* Provided records
★ ★ ★ ★ ★ ★ ★
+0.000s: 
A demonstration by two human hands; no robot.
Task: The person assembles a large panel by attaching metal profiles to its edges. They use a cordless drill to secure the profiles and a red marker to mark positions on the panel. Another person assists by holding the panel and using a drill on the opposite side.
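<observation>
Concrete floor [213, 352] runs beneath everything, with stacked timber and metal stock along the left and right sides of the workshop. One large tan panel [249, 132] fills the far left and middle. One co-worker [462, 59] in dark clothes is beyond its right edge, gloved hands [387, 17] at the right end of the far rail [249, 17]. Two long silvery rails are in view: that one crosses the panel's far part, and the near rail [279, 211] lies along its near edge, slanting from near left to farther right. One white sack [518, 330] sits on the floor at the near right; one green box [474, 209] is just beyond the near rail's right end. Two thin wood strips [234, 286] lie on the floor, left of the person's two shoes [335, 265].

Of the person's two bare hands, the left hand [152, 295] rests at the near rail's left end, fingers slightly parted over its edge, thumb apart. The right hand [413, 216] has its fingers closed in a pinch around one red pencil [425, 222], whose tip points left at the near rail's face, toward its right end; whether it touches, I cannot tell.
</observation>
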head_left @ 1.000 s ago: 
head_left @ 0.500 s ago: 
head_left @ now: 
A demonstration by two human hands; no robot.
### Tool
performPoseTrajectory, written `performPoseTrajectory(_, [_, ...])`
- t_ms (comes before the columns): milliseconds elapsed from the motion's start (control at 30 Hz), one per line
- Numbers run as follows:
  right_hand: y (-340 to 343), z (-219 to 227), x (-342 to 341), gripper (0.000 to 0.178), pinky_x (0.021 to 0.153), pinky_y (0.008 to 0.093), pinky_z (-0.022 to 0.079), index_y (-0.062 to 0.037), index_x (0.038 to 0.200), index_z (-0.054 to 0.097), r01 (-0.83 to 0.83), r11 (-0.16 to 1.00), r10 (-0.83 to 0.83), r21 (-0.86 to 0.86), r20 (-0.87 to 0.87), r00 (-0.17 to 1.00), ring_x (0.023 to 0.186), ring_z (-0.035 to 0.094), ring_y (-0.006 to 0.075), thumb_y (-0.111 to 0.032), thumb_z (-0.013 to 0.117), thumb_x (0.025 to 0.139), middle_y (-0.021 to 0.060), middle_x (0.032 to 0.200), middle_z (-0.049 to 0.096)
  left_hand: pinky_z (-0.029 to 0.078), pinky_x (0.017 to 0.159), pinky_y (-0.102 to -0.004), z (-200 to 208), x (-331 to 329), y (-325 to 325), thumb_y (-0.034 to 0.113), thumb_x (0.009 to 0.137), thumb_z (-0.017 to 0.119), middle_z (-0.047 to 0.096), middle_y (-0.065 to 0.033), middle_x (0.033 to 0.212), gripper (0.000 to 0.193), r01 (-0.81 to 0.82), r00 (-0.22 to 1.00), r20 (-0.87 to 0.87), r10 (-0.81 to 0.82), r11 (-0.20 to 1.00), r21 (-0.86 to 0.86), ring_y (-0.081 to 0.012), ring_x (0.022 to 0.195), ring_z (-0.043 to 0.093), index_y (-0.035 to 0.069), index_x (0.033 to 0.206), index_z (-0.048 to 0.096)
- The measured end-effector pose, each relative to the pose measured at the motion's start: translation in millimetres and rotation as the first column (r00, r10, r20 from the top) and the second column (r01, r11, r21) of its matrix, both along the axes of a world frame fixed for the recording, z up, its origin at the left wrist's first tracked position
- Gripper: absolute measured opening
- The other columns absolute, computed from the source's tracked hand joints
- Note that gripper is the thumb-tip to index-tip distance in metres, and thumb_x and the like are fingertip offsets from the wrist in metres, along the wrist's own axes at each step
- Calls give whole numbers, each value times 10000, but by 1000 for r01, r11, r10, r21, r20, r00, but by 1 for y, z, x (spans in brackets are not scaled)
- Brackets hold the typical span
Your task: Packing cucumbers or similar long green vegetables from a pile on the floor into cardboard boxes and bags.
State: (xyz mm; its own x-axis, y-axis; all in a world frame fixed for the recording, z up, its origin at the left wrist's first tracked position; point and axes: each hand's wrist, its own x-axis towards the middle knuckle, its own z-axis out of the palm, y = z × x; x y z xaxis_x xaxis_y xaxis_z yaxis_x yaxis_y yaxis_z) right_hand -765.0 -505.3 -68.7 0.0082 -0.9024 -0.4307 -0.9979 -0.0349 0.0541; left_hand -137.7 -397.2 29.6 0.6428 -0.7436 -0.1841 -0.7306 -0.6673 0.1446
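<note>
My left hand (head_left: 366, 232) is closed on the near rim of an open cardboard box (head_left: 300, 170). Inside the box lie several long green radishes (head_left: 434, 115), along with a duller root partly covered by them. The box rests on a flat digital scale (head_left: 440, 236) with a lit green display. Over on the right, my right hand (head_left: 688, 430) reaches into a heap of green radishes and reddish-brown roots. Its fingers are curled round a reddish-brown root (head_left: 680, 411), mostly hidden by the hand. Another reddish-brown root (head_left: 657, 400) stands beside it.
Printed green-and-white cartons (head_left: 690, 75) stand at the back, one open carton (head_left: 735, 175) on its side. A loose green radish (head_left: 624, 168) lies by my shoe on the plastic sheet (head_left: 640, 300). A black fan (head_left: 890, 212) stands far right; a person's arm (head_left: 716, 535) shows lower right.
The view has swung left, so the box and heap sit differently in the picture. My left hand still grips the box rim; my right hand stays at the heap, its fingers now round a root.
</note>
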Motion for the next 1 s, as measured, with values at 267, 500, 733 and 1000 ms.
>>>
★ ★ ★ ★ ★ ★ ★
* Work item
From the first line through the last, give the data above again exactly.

* Solution for this task
+0.000s: 
A demonstration by two human hands; no robot.
Task: The person assembles a large panel by attaching metal profiles to its edges. They use a cordless drill to secure the profiles and a red marker to mark positions on the panel. Another person assists by holding the panel and using a drill on the opposite side.
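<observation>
Concrete floor [213, 352] runs beneath everything, with stacked timber and metal stock along the left and right sides of the workshop. One large tan panel [249, 132] fills the far left and middle. One co-worker [462, 59] in dark clothes is beyond its right edge, gloved hands [387, 17] at the right end of the far rail [249, 17]. Two long silvery rails are in view: that one crosses the panel's far part, and the near rail [279, 211] lies along its near edge, slanting from near left to farther right. One white sack [518, 330] sits on the floor at the near right; one green box [474, 209] is just beyond the near rail's right end. Two thin wood strips [234, 286] lie on the floor, left of the person's two shoes [335, 265].

Of the person's two bare hands, the left hand [152, 295] rests at the near rail's left end, fingers slightly parted over its edge, thumb apart. The right hand [413, 216] has its fingers closed in a pinch around one red pencil [425, 222], whose tip points left at the near rail's face, toward its right end; whether it touches, I cannot tell.
</observation>
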head_left @ 1.000 s ago: 
head_left @ 0.500 s ago: 
head_left @ now: 
A demonstration by two human hands; no robot.
### Tool
performPoseTrajectory, written `performPoseTrajectory(_, [_, ...])`
- t_ms (comes before the columns): milliseconds elapsed from the motion's start (control at 30 Hz), one per line
- Numbers run as follows:
  right_hand: y (-340 to 343), z (-219 to 227), x (-342 to 341), gripper (0.000 to 0.178), pinky_x (0.021 to 0.153), pinky_y (0.008 to 0.093), pinky_z (-0.022 to 0.079), index_y (-0.062 to 0.037), index_x (0.038 to 0.200), index_z (-0.054 to 0.097), r01 (-0.83 to 0.83), r11 (-0.16 to 1.00), r10 (-0.83 to 0.83), r21 (-0.86 to 0.86), r20 (-0.87 to 0.87), r00 (-0.17 to 1.00), ring_x (0.023 to 0.186), ring_z (-0.035 to 0.094), ring_y (-0.006 to 0.075), thumb_y (-0.111 to 0.032), thumb_z (-0.013 to 0.117), thumb_x (0.025 to 0.139), middle_y (-0.021 to 0.060), middle_x (0.032 to 0.200), middle_z (-0.049 to 0.096)
  left_hand: pinky_z (-0.029 to 0.078), pinky_x (0.017 to 0.159), pinky_y (-0.102 to -0.004), z (-200 to 208), x (-331 to 329), y (-325 to 325), thumb_y (-0.034 to 0.113), thumb_x (0.009 to 0.137), thumb_z (-0.017 to 0.119), middle_z (-0.047 to 0.096), middle_y (-0.065 to 0.033), middle_x (0.033 to 0.212), gripper (0.000 to 0.193), r01 (-0.81 to 0.82), r00 (-0.22 to 1.00), r20 (-0.87 to 0.87), r10 (-0.81 to 0.82), r11 (-0.20 to 1.00), r21 (-0.86 to 0.86), ring_y (-0.081 to 0.012), ring_x (0.022 to 0.195), ring_z (-0.043 to 0.093), index_y (-0.035 to 0.069), index_x (0.033 to 0.206), index_z (-0.048 to 0.096)
- The measured end-effector pose, each relative to the pose measured at the motion's start: translation in millimetres and rotation as the first column (r00, r10, r20 from the top) and the second column (r01, r11, r21) of its matrix, both along the axes of a world frame fixed for the recording, z up, its origin at the left wrist's first tracked position
- Gripper: absolute measured opening
- The other columns absolute, computed from the source's tracked hand joints
- Note that gripper is the thumb-tip to index-tip distance in metres, and thumb_x and the like are fingertip offsets from the wrist in metres, along the wrist's own axes at each step
- Calls give whole numbers, each value times 10000, but by 1000 for r01, r11, r10, r21, r20, r00, but by 1 for y, z, x (spans in brackets are not scaled)
- Brackets hold the typical span
Your task: Packing cucumbers or similar long green vegetables from a pile on the floor into cardboard boxes and bags.
State: (xyz mm; its own x-axis, y-axis; all in a world frame fixed for the recording, z up, its origin at the left wrist's first tracked position; point and axes: each hand's wrist, its own x-axis towards the middle knuckle, its own z-axis out of the palm, y = z × x; x y z xaxis_x xaxis_y xaxis_z yaxis_x yaxis_y yaxis_z) right_hand -765.0 -505.3 -68.7 0.0082 -0.9024 -0.4307 -0.9979 -0.0349 0.0541; left_hand -137.7 -397.2 29.6 0.6428 -0.7436 -0.1841 -0.7306 -0.6673 0.1446
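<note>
My left hand (head_left: 366, 232) is closed on the near rim of an open cardboard box (head_left: 300, 170). Inside the box lie several long green radishes (head_left: 434, 115), along with a duller root partly covered by them. The box rests on a flat digital scale (head_left: 440, 236) with a lit green display. Over on the right, my right hand (head_left: 688, 430) reaches into a heap of green radishes and reddish-brown roots. Its fingers are curled round a reddish-brown root (head_left: 680, 411), mostly hidden by the hand. Another reddish-brown root (head_left: 657, 400) stands beside it.
Printed green-and-white cartons (head_left: 690, 75) stand at the back, one open carton (head_left: 735, 175) on its side. A loose green radish (head_left: 624, 168) lies by my shoe on the plastic sheet (head_left: 640, 300). A black fan (head_left: 890, 212) stands far right; a person's arm (head_left: 716, 535) shows lower right.
The view has swung left, so the box and heap sit differently in the picture. My left hand still grips the box rim; my right hand stays at the heap, its fingers now round a root.
</note>
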Motion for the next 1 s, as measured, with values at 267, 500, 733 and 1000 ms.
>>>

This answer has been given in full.